Raul Corrales Fornos (Cuba), « La caballeria » (« La cavalerie »), 1960.

Quelle est la cause de ces trois apartheids ? Le contrôle qu'exerce une poignée d'entreprises sur l'économie mondiale, animée par cinq types de monopoles, comme notre ami feu Samir Amin, aménagé:

  1. Le monopole de la science et de la technologie
  2. Le monopole des systèmes financiers
  3. Le monopole de l’accès aux ressources
  4. Le monopole des armes
  5. Le monopole des communications

Nous examinons de près cette liste et la relation entre chacun de ces éléments, en l'analysant pour voir si quelque chose a été oublié.

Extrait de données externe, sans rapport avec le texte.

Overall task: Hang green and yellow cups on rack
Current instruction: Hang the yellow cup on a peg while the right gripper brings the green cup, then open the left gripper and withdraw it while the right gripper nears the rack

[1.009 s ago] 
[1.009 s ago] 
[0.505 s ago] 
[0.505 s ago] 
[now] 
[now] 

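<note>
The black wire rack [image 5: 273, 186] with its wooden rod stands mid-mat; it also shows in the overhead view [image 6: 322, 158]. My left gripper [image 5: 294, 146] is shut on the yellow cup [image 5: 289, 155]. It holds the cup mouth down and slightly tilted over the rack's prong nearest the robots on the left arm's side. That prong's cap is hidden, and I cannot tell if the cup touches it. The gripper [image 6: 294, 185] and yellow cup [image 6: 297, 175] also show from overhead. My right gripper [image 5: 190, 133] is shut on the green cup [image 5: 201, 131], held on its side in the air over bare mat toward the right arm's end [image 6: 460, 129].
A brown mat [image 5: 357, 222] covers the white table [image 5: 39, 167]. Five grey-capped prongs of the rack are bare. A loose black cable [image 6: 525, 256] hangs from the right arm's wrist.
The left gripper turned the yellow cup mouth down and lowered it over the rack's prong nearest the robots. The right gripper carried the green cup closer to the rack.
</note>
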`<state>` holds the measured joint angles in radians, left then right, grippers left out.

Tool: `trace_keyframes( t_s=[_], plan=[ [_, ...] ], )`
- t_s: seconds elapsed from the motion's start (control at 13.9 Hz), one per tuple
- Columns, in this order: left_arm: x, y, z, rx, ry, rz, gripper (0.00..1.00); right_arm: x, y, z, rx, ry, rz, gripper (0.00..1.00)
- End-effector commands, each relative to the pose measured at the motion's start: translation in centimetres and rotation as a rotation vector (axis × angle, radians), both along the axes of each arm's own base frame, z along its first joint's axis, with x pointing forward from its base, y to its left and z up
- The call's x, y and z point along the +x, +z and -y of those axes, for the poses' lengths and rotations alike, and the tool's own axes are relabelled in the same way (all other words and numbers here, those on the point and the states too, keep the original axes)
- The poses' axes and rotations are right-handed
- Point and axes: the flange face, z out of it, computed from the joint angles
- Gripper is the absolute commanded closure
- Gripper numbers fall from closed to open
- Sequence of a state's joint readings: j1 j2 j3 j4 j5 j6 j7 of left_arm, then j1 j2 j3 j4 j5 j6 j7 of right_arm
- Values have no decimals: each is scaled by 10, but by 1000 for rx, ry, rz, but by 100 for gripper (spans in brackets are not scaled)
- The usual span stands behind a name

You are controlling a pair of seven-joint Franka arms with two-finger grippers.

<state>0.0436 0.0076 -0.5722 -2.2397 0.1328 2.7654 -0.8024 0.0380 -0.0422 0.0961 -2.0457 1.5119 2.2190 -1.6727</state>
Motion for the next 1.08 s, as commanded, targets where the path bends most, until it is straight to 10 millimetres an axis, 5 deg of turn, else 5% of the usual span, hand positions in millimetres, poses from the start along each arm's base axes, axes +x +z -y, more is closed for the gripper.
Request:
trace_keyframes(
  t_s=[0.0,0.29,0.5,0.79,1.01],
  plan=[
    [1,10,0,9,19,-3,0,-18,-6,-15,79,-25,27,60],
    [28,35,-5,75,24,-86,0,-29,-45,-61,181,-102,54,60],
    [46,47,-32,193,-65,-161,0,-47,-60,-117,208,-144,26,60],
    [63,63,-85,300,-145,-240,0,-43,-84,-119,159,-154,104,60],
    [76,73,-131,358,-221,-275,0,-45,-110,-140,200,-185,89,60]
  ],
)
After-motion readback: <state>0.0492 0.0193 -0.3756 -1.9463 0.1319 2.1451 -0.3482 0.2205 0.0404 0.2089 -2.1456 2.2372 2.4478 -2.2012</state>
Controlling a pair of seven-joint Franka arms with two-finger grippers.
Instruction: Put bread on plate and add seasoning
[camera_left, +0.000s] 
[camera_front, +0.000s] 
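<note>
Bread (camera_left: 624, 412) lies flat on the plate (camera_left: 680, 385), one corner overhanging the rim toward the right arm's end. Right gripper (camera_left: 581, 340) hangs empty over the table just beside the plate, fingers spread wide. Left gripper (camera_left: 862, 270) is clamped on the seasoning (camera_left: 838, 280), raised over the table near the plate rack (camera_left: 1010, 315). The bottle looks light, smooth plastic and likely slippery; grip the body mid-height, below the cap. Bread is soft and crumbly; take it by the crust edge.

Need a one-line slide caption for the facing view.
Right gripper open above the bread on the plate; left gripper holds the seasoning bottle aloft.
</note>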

Amin a fait valoir que ce n’est pas à lui seul le manque d’industrialisation qui a un impact sur la subordination des pays ; Ce qui a maintenu le monde dans une situation de grande inégalité, a-t-il suggéré, ce sont ces cinq monopoles. Après tout, de nombreux pays dans le monde ont développé des industries au cours des 50 dernières années mais restent incapables de faire progresser l’agenda social de leurs populations.

Au centre du débat sur l’apartheid vaccinal se trouvent au moins deux de ces monopoles : le monopole de la finance et le monopole de la science et de la technologie. Le manque de moyens financiers attire de nombreux États du monde vers le Fonds monétaire international (FMI), vers divers investisseurs publics (le Club de Paris) ou vers le capital commercial (le Club de Londres). Ces financiers s’inspirent du FMI, qui a exigé que les pays réduisent plusieurs domaines cruciaux de la vie humaine – l’éducation et les soins de santé, par exemple.

La réduction des fonds destinés à l'éducation épuise le potentiel des pays à former un nombre suffisant de scientifiques ainsi que le tempérament scientifique nécessaire pour créer des technologies essentielles telles que les vaccins candidats. La réduction des fonds destinés aux systèmes de santé et l’adoption de règles de propriété intellectuelle qui bloquent le transfert de technologie laissent les pays désarmés et incapables de faire face de manière appropriée à la pandémie.

Le manque de fonds a poussé de nombreux États à renoncer à la possibilité de contribuer au bien-être de leurs populations (en avril 2020, 64 pays passer plus pour rembourser leur dette que pour financer leurs soins de santé). Il ne suffit pas d’exiger le transfert de technologie vers des États en pleine pandémie pour qu’ils puissent fabriquer le vaccin. La technologie est la science d’hier ; la science est la technologie de demain.

Utiliser la richesse sociale d’une population, enseigner les sciences et établir une norme de base en matière de culture scientifique sont des leçons essentielles de la pandémie. Ce sont des leçons bien apprises par les Cubains. C’est pourquoi Cuba a, contre toute attente, développé cinq vaccins différents. Abdala et les quatre autres vaccins cubains constituent un bouclier contre le Covid-19. Ces vaccins naissent de la productivité sociale de la Cuba socialiste, qui n’a pas cédé devant la laideur des cinq monopoles.

Vijay Prashad, historien, journaliste et commentateur indien, est le directeur exécutif de Tricontinental : Institut de recherche sociale et rédacteur en chef de Left Word Books.

Cet article est de Tricontinental : Institut de recherche sociale.

Les opinions exprimées sont uniquement celles de l'auteur et peuvent ou non refléter celles de Nouvelles du consortium.